A car drives along the entrance road to Calais Regional Hospital on Aug. 21, 2019. Credit: Bill Trotter|BDN

A court-appointed watchdog is now overseeing the care of patients at Calais Regional Hospital as part of the hospital’s ongoing Chapter 11 bankruptcy process.

A judge from U.S. Bankruptcy Court agreed to appoint the patient care ombudsman earlier this month after Maine state health officials raised alarm about the Down East hospital’s competence to handle the spread of the coronavirus and to properly document patient outcomes.

In court paperwork, the Maine Department of Health and Human Services highlighted a Feb. 15 case in which an ER doctor employed by an outside staffing agency was unable to insert a breathing tube down the throat of a patient whose windpipe was obstructed. Instead, the hospital had to call in local paramedics to intubate the patient, who ultimately recovered after being airlifted to a Bangor hospital for further treatment.

Among the responsibilities of the new watchdog will be to review the role of Envision Physician Services, the Tennessee-based company that took over the staffing of the emergency room at Calais Regional Hospital on Feb. 1.

The physician involved in the Feb. 15 case was employed by Envision and had just started working at the hospital, according to court records and a state investigation. He has not returned to the hospital for any more shifts, a spokesperson for Calais Regional Hospital said earlier this month.

Envision replaced a smaller, Maine-based staffing company, BlueWater Health, as the employer of ER doctors in Calais and at Washington County’s other hospital: Down East Community Hospital in Machias. Both hospitals said that Envision would provide the same quality of medical care more cheaply than BlueWater was able to do.

The unionized nurses, medical lab scientists and technologists at Calais Regional Hospital have “strongly supported” the appointment of a patient care ombudsman, according to Todd Ricker, a labor representative for the Maine State Nurses Association, the statewide affiliate of the national organization that represents those workers.

While patients “get very good care at Calais Regional Hospital,” Ricker said, “we want to make sure” that there is enough “oversight for the [administrators] that are ultimately making large-scale decisions around patient care.”

Calais Regional Hospital has said the handling of the Feb. 15 case has no bearing on its preparedness to handle the coronavirus and that the case was complicated by several factors, including an abnormal growth in the patient’s mouth and the fact that it happened on a weekend when the hospital’s contracted anesthesia staff do not routinely work.

In a court filing, the hospital has also downplayed most of the deficiencies that state investigators found during their inspection in early March, saying that they were “documentation matters” that do not “present any immediate risk to patient safety.”

Calais Regional Hospital, which did not respond to a request for comment this week, has generally opposed appointing an ombudsman to oversee its patient care since it first filed for Chapter 11 bankruptcy last September to help restructure its debts.

Federal law requires health care facilities that seek Chapter 11 bankruptcy to be overseen by such an ombudsman, but they can seek exemptions from that requirement, as the Calais hospital successfully did last fall. At the time it argued that it already receives enough oversight from state and federal regulators.

Maine DHHS objected to that initial motion.

At the time, it said that the Calais hospital “does not have a history of many problems with patient safety or quality of services.”

But the state agency also said the hospital’s “budget projections may not be precise,” and that it may have demonstrated “a lack of transparency” by not indicating in court filings that its unionized workers had authorized a strike as part of an ongoing contract dispute. (The unions still have not pursued that option.)

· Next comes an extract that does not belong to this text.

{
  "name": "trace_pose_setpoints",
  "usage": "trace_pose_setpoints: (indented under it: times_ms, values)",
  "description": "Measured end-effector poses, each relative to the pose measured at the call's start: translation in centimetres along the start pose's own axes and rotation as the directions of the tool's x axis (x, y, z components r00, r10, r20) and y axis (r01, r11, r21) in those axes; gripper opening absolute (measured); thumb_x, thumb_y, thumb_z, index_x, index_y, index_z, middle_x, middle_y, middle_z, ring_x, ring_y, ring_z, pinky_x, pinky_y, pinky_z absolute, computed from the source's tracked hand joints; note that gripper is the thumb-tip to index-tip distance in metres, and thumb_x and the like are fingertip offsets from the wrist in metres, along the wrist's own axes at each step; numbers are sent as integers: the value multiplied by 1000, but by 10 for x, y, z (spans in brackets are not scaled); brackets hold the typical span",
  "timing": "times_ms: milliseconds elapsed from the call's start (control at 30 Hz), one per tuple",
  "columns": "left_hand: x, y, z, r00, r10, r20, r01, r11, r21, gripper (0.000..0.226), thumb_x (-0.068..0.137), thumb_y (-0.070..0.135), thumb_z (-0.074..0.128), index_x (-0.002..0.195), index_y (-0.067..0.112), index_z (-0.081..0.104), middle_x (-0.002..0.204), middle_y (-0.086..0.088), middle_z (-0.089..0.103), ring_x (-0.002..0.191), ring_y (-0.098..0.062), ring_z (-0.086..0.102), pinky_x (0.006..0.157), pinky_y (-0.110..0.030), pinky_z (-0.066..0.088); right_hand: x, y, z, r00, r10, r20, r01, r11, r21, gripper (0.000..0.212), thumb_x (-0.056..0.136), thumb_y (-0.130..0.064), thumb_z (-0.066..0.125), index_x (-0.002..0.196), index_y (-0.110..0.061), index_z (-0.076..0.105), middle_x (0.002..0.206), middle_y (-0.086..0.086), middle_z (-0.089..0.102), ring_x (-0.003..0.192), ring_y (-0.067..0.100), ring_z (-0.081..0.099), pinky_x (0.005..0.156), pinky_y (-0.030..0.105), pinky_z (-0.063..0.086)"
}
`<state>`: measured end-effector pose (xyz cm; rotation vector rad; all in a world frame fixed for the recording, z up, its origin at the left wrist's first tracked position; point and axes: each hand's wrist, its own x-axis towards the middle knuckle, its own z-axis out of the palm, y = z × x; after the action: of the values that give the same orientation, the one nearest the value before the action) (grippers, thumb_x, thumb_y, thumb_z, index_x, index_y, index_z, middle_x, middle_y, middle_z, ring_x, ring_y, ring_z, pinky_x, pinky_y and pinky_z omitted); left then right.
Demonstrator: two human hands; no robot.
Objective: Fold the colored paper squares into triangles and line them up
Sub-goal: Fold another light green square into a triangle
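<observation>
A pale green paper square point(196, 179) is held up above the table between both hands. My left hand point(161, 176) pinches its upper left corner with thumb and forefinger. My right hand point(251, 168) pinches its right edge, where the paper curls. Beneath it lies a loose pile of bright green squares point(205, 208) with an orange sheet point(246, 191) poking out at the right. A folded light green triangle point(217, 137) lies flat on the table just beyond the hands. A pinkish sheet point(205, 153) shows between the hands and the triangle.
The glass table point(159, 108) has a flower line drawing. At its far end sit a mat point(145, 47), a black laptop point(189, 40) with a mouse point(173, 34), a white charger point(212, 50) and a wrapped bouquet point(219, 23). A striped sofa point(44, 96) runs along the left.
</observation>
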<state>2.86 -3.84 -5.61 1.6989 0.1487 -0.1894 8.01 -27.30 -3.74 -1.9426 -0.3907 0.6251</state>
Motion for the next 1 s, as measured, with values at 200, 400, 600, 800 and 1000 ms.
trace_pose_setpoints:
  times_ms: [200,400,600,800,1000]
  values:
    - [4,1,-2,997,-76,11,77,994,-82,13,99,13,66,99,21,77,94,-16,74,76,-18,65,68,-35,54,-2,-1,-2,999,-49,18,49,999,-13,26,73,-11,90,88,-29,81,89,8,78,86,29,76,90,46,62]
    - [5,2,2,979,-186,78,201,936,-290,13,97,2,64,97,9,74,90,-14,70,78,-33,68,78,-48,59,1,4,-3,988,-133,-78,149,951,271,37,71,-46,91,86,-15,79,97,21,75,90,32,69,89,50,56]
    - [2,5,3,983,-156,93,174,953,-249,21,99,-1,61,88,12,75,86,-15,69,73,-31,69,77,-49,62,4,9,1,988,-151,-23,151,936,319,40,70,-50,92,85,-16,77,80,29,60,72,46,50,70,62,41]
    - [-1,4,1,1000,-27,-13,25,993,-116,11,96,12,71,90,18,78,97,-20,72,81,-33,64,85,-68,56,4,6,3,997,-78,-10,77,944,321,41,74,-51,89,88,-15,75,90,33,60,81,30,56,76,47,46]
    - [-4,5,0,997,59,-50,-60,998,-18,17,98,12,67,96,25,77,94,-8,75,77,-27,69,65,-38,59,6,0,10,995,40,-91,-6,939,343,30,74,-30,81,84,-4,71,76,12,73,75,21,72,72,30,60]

More recently, Maine DHHS received an anonymous complaint that prompted an investigation of several recent cases, including the Feb. 15 event in which the doctor could not intubate the patient.

On March 25, the agency renewed its motion that a patient care ombudsman be appointed, arguing that its “troubling findings underscore serious competency and ethical concerns” and that the coronavirus pandemic would make it harder for state and federal regulators to watch over the Calais facility.

A judge granted the motion on April 3. While Calais Regional Hospital initially opposed the renewed motion to appoint an ombudsman, an attorney for the hospital told the judge that day that he supported the final order.

Four days later, a trustee for the U.S. Justice Department appointed Jeffrey Brown, a Belfast-based health care consultant, to fill the role.

In a sworn statement to the court, Brown said that he had been planning to do research on health care delivery in Washington County this summer as part of an initiative organized by groups in Bangor and Boston, but that the work was suspended due to the coronavirus pandemic and that he had not begun identifying any organizations to participate in the study.

As part of his court-appointed duties, Brown will interview patients and physicians, review records and report his findings back to the court.

A phone call to Brown was not returned Tuesday. It was not immediately clear if the hospital will compensate him for his work.